Needless to say, I believe it is important to help those nations with people suffering all the problems I've described in this note. But it is equally important that those nations put in place regulations to guarantee that their populations don't grow at almost astronomical rates, just as the Chinese did with their one-child policy. Otherwise, our social issues worldwide will keep growing, while developed economies will keep providing short-term remedies to long-term concerns. I know, it does sound harsh, but I am convinced that controlling the population growth rates with strict regulations and sanctions will be the most effective and humane way to gradually reduce this problem, so all humans can enjoy decent lives in generations to come.

Wednesday, August 06, 2008

Grand Theft Auto... a scapegoat of social violence?

A story published recently in the Globe and Mail talks about the case of a guy in Thailand who decided to take his passion for Grand Theft Auto to the next level. The 18 year old guy, a compulsive player of the popular video game famous for its explicit violence, apparently liked a lot to steal cabs in the game and kill the cabbies, so he wondered whether doing that in the real life would be as exciting and easy as he found it to be in Grand Theft Auto.

Thus the teenager went for it. He hijacked a cab in Bangkok, severely wounded the 54 year-old driver (who died shortly after the incident) with a knife, and tried to flee the scene of his crime unharmed! Unfortunately for his case, he learned the hard way: carjacking, killing cabbies, and escaping the crime scene while hitting pedestrians is not fun, and leaving the cops behind is not as simple as he thought. This Tommy Vercetti wannabe faces now charges of manslaughter and robbery, and if found guilty he could be facing even death penalty.

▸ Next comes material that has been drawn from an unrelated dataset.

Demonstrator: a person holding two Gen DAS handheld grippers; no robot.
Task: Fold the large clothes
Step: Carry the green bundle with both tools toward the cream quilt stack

As a result of this bizarre incident, the Thai distributor of Grand Theft Auto decided to stop the sales of the video game, pulling it off the retailers' shelves and game arcades. And of course, I have no doubt that more than one were happy that Grand Theft Auto was somehow censored after the incident.

Can we blame Grand Theft Auto for the actions committed by its users? Can pulling the game off the shelves and game arcades be a successful measure to prevent real-life recreations of it? My personal opinion is that it won't make a difference. Being a player of Grand Theft Auto myself, I find no real benefit on banning the game. Let's face it, violence is not only depicted in Grand Theft Auto, but virtually everywhere. If we wanted censor violence in the media, we should start by censoring numerous Hollywood movies, cartoons, TV dramas, books, magazines, etc.

There might indeed be a relation between the interest of the Thai youngster in Grand Theft Auto and the crime he committed. But it is probably (and hopefully) an isolated case. I don't believe that people who play Grand Theft Auto is prone to committing crimes that they see in the game, the same way as I don't believe that movie aficionados would go out to the streets to kill people in the same fashion they enjoyed watching on movies like The Godfather or Goodfellas. The moral of this story is that we cannot believe just anything that comes to us from the media, and of course, we have to act consistently according to our moral and social values, and not according to what the media tells us is good or bad.